Portando, na sua tarefa investigatória, o delegado de polícia não é testemunha, e tudo que ele sabe é retratado num relatório minucioso, elaborado na forma do artigo 10, § 1º, do CPP, respondendo o seguinte questionário: o que, quando, onde, quem, nada mais que isso.

Como bem escreveu o brilhante Dr. Joaquim Francisco Neto e Silva, Chefe de Polícia Civil em Minas Gerais, em discurso de formatura dos novos delegados e escrivães em 07/07/21:

As unidades policiais civis são ambientes nos quais desaguam as misérias do cotidiano da violência. Vocês estarão defronte a situações dramáticas onde o valor da vida e a busca permanente pela Justiça devem tilintar em suas consciências. E como dizia Henry Louis Mencken a consciência “é aquela voz interior que nos adverte de que alguém pode estar a olhar.” Por isso, vivam uma práxis que os conduzam com a consciência do dever cumprido! Cultivem o fascínio pela verdade, desvelando, desnudando e descortinando crimes. Para o alcance do sucesso, utilizem técnica, ciência e arte. Procedam com equilíbrio, com poder e com austeridade. Eis a magnitude da função investigativa que não apenas inspira filmes, romances, novelas, mas que também, de forma peculiar, produz conhecimentos acerca de cenários de violência e de criminalidade para o melhor desenvolvimento social e econômico de um povo.

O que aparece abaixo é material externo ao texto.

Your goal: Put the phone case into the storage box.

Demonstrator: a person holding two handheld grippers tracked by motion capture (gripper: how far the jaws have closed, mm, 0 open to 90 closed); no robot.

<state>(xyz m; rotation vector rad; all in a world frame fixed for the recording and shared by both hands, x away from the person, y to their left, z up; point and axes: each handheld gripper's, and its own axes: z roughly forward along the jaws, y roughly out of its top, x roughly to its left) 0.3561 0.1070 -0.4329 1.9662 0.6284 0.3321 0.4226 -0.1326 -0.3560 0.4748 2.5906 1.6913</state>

Agora imaginamos um juiz de Direito que, ao analisar todo conjunto probatório, resolve absolver o réu das acusações, com fulcro no artigo 386, inciso IV, do CPP, por não existir prova de ter concorrido para a infração penal.

Inconformado com a decisão do juiz “a quo”, o Ministério Púbico recorre, mas a defesa, para sustentar a tese absolutória, entende por bem arrolar o juiz, que prolatou a sentença absolutória, como testemunha. Seria cabível tal posição?

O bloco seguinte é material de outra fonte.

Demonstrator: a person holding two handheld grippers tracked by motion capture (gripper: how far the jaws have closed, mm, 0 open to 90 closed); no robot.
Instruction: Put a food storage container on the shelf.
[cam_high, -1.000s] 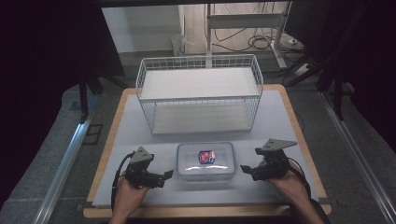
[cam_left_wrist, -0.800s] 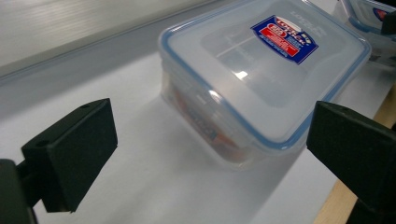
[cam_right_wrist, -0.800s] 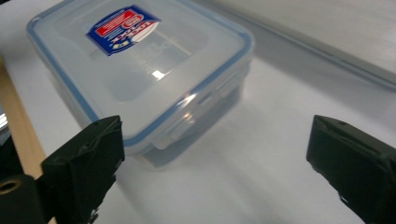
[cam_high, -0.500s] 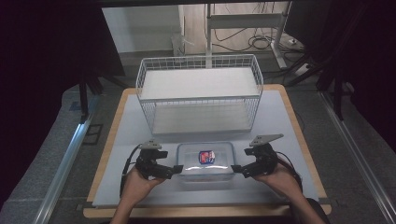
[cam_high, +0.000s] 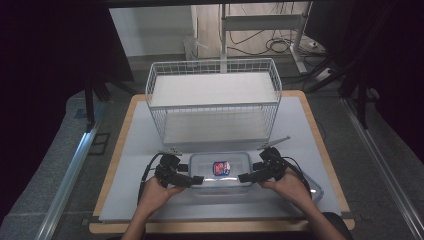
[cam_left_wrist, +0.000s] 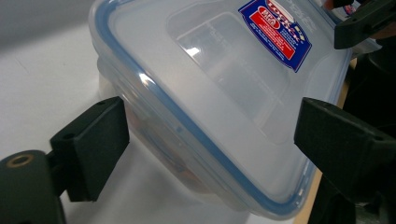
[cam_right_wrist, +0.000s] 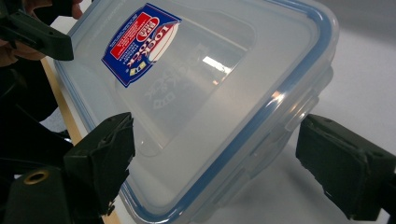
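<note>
Lidded clear plastic container (cam_high: 220, 172), blue-sealed, flat on table

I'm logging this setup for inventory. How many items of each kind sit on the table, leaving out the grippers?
Clear plastic container with blue-sealed lid: 1
White wire basket shelf: 1
Loose clear lid at the right: 1
Total: 3

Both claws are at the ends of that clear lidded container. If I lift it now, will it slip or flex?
The container looks like smooth, glossy plastic, so it may slip against the left claw and right claw. Its blue-rimmed lid seems rigid, so probably little flex. It appears empty, hence likely light.
</note>
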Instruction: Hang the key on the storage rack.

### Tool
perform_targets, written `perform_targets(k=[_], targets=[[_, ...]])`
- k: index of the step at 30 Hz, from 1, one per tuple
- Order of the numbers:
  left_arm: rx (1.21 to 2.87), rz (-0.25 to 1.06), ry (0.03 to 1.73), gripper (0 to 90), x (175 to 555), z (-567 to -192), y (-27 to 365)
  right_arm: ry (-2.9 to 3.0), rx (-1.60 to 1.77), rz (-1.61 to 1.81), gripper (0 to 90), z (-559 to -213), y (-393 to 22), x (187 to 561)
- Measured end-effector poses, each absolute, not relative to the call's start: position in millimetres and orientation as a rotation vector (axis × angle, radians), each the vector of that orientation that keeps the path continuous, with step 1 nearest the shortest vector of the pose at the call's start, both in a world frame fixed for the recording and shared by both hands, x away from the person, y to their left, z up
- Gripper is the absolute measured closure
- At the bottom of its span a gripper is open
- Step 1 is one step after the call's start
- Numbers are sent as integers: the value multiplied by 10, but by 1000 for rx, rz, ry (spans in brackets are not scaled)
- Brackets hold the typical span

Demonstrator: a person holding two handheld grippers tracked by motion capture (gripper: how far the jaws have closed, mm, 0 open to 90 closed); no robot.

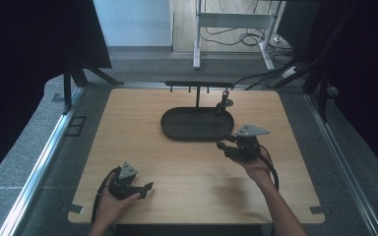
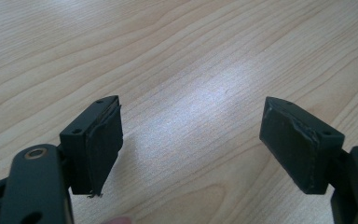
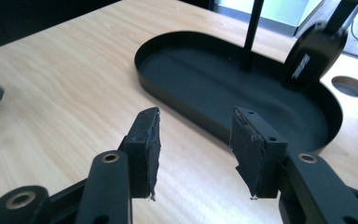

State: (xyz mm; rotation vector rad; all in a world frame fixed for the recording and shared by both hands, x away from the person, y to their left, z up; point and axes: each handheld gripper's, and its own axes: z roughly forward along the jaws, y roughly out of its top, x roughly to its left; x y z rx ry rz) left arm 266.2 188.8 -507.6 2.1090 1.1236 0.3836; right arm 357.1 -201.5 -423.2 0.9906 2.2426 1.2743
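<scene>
A black oval tray (image 1: 177, 129) lies at the table's middle back, with a thin post (image 1: 197, 97) that carries a hook bar (image 1: 197, 83). A dark tag-like piece (image 1: 223, 104) hangs from the bar's right end over the tray. My right gripper (image 1: 225, 143) hovers just off the tray's front right rim. In the right gripper view its jaws (image 3: 196, 114) stand open with nothing between them, facing the tray (image 3: 177, 93) and the dark piece (image 3: 314, 51). My left gripper (image 1: 146, 191) rests near the front left, open (image 2: 191, 105) over bare wood.
The wooden table (image 1: 128, 147) has a round hole (image 3: 349, 86) beside the tray's far end. Dark curtains flank both sides. A white desk frame (image 1: 231, 22) and cables stand on the floor beyond the table's far edge.
</scene>
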Motion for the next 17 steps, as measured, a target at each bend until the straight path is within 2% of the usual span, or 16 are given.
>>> perform_targets(k=[9, 17], targets=[[2108, 384, 1124, 217, 2661, -5074, 1885, 2248, 994, 1290, 520, -4472, -2108, 3284], [2101, 388, 1125, 217, 2655, -5067, 1888, 2257, 981, 1339, 494, -4556, -2093, 3245]])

Evidentemente, que neste caso, o juiz prolator da sentença, muito embora tivesse tomando conhecimento de todos os fatos, não poderá servir de testemunha. Mas agora o juiz condena e a defesa recorre. Pode o Ministério Público arrolar o juiz como testemunha como forma de manter a decisão?

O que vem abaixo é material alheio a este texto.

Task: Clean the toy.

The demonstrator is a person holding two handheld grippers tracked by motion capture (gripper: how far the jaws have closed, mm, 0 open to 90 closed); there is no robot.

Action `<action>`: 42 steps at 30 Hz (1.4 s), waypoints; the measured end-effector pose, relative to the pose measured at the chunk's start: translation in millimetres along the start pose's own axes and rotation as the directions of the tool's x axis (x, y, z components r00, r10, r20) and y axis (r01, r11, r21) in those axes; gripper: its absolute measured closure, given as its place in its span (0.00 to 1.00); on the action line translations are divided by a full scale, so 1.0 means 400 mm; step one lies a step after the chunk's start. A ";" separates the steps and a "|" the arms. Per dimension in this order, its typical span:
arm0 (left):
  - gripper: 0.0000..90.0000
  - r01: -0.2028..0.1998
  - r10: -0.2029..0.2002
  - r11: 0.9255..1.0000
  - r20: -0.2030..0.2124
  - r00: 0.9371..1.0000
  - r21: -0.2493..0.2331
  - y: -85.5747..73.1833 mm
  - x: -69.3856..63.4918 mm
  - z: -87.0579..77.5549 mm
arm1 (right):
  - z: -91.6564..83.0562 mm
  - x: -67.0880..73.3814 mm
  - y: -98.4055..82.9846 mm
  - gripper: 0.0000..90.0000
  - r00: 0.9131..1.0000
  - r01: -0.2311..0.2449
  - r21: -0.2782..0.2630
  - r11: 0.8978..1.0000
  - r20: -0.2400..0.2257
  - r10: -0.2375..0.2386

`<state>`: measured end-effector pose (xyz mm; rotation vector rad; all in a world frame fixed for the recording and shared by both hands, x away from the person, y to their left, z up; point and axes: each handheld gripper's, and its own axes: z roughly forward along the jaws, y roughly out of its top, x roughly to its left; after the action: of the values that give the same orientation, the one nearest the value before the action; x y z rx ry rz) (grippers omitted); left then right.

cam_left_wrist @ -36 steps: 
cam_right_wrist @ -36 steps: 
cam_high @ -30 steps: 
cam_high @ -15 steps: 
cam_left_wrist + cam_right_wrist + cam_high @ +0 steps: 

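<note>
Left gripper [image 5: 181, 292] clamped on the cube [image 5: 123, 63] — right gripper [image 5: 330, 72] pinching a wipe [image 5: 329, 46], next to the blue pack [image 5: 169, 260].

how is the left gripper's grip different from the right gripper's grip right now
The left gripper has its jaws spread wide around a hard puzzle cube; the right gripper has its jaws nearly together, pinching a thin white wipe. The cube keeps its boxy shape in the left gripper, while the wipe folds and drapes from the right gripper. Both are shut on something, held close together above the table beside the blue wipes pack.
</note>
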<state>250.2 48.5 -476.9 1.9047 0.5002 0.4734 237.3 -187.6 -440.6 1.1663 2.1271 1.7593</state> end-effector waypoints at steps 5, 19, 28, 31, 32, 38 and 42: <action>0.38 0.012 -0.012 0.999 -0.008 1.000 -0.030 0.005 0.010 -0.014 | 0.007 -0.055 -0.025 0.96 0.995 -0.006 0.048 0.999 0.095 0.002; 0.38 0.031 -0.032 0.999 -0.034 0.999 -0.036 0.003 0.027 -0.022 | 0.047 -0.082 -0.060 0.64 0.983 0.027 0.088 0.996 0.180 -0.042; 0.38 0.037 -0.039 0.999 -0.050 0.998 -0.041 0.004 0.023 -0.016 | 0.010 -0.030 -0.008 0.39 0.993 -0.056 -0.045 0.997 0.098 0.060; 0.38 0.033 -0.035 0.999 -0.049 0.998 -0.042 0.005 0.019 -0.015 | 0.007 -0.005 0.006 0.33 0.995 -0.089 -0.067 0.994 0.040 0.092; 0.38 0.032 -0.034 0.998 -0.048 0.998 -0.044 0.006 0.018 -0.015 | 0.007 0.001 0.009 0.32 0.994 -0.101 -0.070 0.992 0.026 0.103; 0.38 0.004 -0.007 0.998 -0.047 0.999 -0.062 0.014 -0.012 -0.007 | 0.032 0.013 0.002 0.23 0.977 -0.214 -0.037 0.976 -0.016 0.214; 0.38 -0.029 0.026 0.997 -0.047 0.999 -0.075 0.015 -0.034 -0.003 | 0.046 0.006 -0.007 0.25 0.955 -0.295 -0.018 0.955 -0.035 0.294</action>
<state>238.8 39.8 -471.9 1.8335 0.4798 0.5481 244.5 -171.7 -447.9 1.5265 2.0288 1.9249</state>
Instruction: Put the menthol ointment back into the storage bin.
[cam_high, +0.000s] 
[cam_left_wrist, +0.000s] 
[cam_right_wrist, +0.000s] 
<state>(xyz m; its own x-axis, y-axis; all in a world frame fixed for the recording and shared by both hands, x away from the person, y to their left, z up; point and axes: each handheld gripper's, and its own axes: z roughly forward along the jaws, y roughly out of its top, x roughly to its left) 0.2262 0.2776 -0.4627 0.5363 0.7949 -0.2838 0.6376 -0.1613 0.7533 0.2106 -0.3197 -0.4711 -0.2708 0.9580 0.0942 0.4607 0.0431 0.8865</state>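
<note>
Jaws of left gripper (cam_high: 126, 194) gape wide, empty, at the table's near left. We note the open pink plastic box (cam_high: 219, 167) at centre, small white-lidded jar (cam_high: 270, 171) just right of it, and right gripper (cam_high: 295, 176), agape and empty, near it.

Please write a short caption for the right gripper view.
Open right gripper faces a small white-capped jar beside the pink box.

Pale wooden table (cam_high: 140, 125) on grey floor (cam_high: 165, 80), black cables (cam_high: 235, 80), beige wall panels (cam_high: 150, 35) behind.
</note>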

Assim é o caso do Delegado. Tudo que ele sabe, tudo aquilo que ele tomou conhecimento deverá ser retratado no relatório final, fazendo um juízo utilitário acerca do que ficou provado nos autos, indiciando ou não o investigado. Essa é a função do Delegado de Polícia, que não pode ser considerado testemunha quando preside um Inquérito Policial. Pensar diferente é atropelar a inteligência jurídica. A antiga Súmula 23, publicada em 07, 11 e 12/03 de 1997, segundo a qual “é válido o depoimento prestado por autoridade policial no âmbito do Processo Penal, se coerente e não infirmado por outros elementos de prova…”, não mais subsiste, mesmo porque Delegado de Polícia é ator principal do enredo investigatório, cuja função primordial é condensar as provas num caderno investigatório, chamado Inquérito Policial.

Por derradeiro, é de bom alvitre afirmar que um forte policial não acusa, não defende e não julga, como enfatiza a jurista Marta Saad, em sua obra “o direito de defesa no inquérito policial”. E assim, não custa nada lembrar que a principal função do Delegado de polícia na presidência do Inquérito Policial é conduzir com ética, equilíbrio e esmero o direcionamento das investigações e apresentar ao sistema de justiça a reprodução histórica dos fatos com máxima fidelidade, jamais acusando ninguém, nem absolvendo, devendo ficar de fora da arquibancada das paixões policromas, sendo, portanto, elo social, porta-voz da isenção e primeiro juiz natural da causa quando os fatos ainda estão em trepidação, com o abalo do sentimento social, quando ainda estão a efervescer as comunicações nas redes sociais, nos grupos de informações, nos juízos apriorísticos dos históricos policiais, e assim, deve o delegado de polícia não deixar a balança pender para nenhum dos lados, deve ele constituir ponto de razão e instrumento de justiça social, jamais figurando-se como testemunha quando da presidência das investigações, quando na verdade, seu relato é apenas e mera repetição do que fez constar no bojo do caderno reprodutor das misérias e incongruências sociais.